Secondly, the bifurcation of yields offers hands-on, value-add investors with extensive real estate expertise the opportunity to achieve attractive returns. Since low-quality assets have been re-priced more extensively than prime assets (i.e., due to transition risk), investors may acquire such assets at a relatively attractive price, refurbish or re-develop them to prime assets with a key focus on ESG performance and ultimately sell them at a prime yield premium.
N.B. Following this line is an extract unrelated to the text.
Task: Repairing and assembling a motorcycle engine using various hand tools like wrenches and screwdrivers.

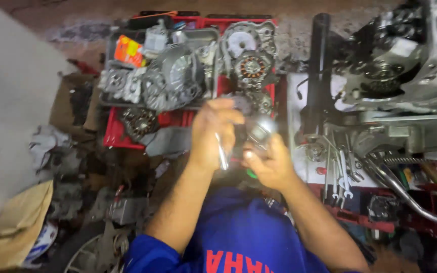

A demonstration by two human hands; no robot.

Thirdly, in times of uncertainty, Switzerland offers an attractive investment case thanks to its overall stability. Furthermore, international investors from higher interest rate currencies can harvest additional yield by investing in lower interest rate currency and neutralizing FX risk. (More insights by our research partner Macro Real Estate AG: https://macrorealestate.com/2022/12/22/tricky-chf-appealing-swiss-cre-distribution-yields-from-fx-perspectives/?lang=en )
To sum up, the transition to a higher interest rate environment will continue in 2023. Despite all the challenges, we believe that attractive opportunities will present themselves along the way to the new “normal”. Investors that are having an anti-cyclical approach can benefit from attractive returns in the mid to long run.